Washington. -- American agriculture remains super-efficient, untouched by the productivity lag that afflicts manufacturing. What accounts for the difference between these two basic foundations of the economy?
One striking factor is that the federal government spends a great deal of money and talent to keep farmers technologically up to date and to solve their production problems. The efforts date back to the early days of the nation, when there were no arguments about the need to assure a reliable supply of food. Today, more than $400 million a year is directly devoted to agricultural education and technical service to farmers. Through various routes, a great deal more than that flows into the agricultural economy.
When fearsome insects descend upon the fields or disease wilts the crops, farmers know that expert advice is promptly available from a nationwide network of extension agents of the U.S. Department of Agriculture and its state counterparts. But when owners of small manufacturing firms need technical advice, for example, on corrosion problems or processing techniques, government help is close to non-existent.
Efforts to fill that gap with "industrial extension services" hit an ideological barrier in the Reagan administration, which condemned direct help for manufacturers as "industrial policy." The term is political shorthand for bureaucratic intrusions into the marketplace, and has been adopted by the Bush administration as its battle cry against federal help for industry.
But economic necessity tends to wear down ideological conviction, and, as a result, federal industrial extension services are beginning to sprout around the country. At the same time, most states have established extension programs to provide technical assistance for small and medium-sized firms.
The federal effort now consists of five regional technology centers operated by the National Institute of Standards and Technology, formerly the National Bureau of Standards, plus a special center to assist state extension programs. The name change, accompanied by assignments to help small industry, was legislated by congressional Democrats in 1988. The Reagan White House responded by refusing to carry out the prescribed industrial role, and President Bush adopted that tactic in the early days of his term.

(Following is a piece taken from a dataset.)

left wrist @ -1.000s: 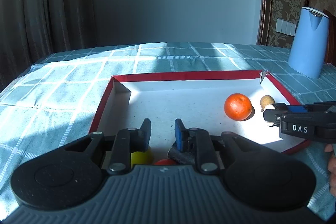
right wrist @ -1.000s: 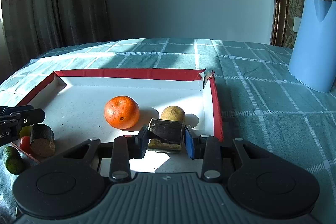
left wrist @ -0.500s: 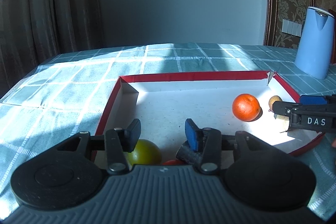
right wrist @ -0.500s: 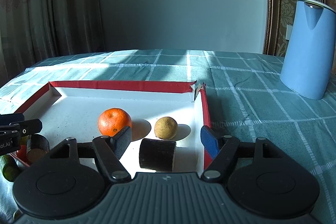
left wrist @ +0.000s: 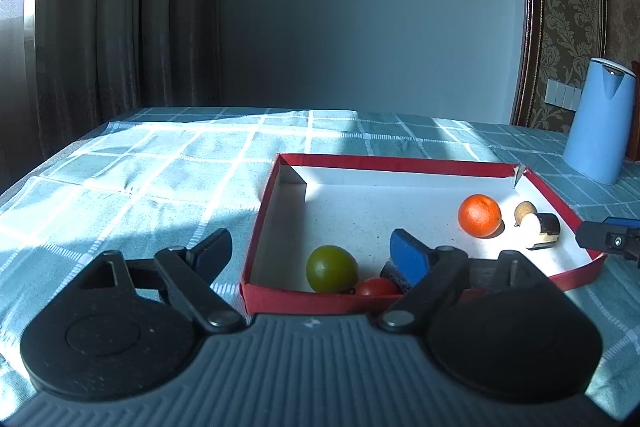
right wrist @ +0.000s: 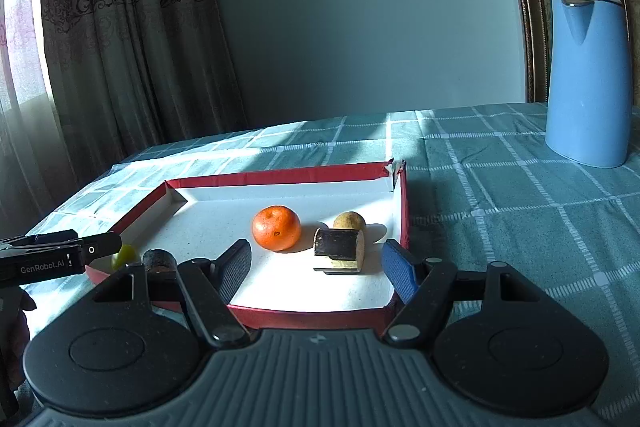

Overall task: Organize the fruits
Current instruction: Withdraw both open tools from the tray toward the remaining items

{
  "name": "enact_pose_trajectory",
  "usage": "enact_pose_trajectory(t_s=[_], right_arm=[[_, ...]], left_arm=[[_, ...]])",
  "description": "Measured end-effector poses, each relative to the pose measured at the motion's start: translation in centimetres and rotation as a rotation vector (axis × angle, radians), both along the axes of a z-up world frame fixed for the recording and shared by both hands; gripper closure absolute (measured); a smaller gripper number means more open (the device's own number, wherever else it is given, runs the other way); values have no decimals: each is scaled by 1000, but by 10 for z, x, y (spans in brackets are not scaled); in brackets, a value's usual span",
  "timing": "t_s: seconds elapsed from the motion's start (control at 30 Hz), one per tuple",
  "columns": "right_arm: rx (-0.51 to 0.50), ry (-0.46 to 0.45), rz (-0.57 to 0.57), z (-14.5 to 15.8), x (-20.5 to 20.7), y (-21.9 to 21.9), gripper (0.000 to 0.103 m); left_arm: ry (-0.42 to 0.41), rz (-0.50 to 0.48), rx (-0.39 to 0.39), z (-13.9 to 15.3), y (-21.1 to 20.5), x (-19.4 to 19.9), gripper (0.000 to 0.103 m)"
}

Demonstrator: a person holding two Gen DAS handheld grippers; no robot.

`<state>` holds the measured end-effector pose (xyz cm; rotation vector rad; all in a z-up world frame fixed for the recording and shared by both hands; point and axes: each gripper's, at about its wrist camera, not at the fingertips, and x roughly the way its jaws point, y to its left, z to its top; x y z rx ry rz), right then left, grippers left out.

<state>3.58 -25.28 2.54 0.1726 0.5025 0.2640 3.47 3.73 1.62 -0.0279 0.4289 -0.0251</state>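
Note:
A red-rimmed white tray [left wrist: 392, 163] [right wrist: 280, 175] holds an orange [left wrist: 479, 215] [right wrist: 276, 228], a small tan fruit [left wrist: 525, 211] [right wrist: 349, 220] and a dark cut cylinder [left wrist: 542, 229] [right wrist: 339, 249] at its right side. A green fruit [left wrist: 331, 268] [right wrist: 125, 255], a red tomato [left wrist: 376, 287] and a second dark piece [left wrist: 394, 275] [right wrist: 159, 260] lie at its near left corner. My left gripper [left wrist: 310, 253] is open and empty over that corner. My right gripper [right wrist: 316, 267] is open and empty, just short of the cut cylinder.
A blue kettle [left wrist: 600, 121] [right wrist: 586, 79] stands on the teal checked tablecloth [left wrist: 140, 179] to the right of the tray. Curtains hang behind the table on the left. A wall is at the back.
My right gripper let go of the dark cylinder in the tray, opened wide and drew back. My left gripper opened wide, pulled back and left, leaving the green fruit in the tray.

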Motion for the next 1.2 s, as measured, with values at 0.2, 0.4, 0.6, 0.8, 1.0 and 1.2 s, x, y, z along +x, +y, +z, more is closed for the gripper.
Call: enact_pose_trajectory(t_s=[0.2,0.4,0.6,0.8,1.0,1.2], right_arm=[[-63,-29,125,-5,-32,25,31],[-101,-61,142,-7,-49,28,31],[-115,-32,158,-10,-48,30,31],[-150,-9,200,-14,-49,36,31],[-163,-8,199,-16,-49,38,31],[-175,-14,251,-16,-52,44,31]], left_arm=[[4,21,-6,-3,17,-17,17],[30,-69,-2,-9,15,-31,17],[83,-141,70,-17,-5,-23,17],[220,-130,40,-29,-2,1,26],[184,-169,44,-27,-5,-6,61],[186,-203,52,-27,-9,-7,71]])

But the woes of American industry reached the point where willingness to experiment overcame political resistance. The Bush administration plans to expand the technical extension services next year and is asking Congress for $86 million for the program. That's small money by agricultural standards, but a major advance from the Reagan era.
Meanwhile, extension programs for industry have been set up in almost every state. Most are fairly modest, according to a report by the National Governors' Association, with average budgets of about $2 million a year. Unlike their agricultural predecessors, which span the entire agricultural economy, the industrial services are just beginning to make themselves known among the nation's 360,000 small and medium-sized manufacturing firms.
Many of the state programs are managed by universities and muster business, science and engineering professors as a corps of experts for firms seeking assistance. In a typical problem-solving episode reported by the Governors' Association, the University of Tennessee's Center for Industrial Services came to the assistance of a manufacturer of small brass valves who was having difficulty disposing of hazardous waste. The center helped the firm develop a process that eliminated the environmental problem and saved $48,000 a year at the same time. Expert advice alone will not assure a national industrial renaissance. But it can help, and in some instances it could be the difference between prosperity and failure.
Not to be overlooked is that manufacturing extension services are a well-established feature on the Japanese and German industrial landscapes.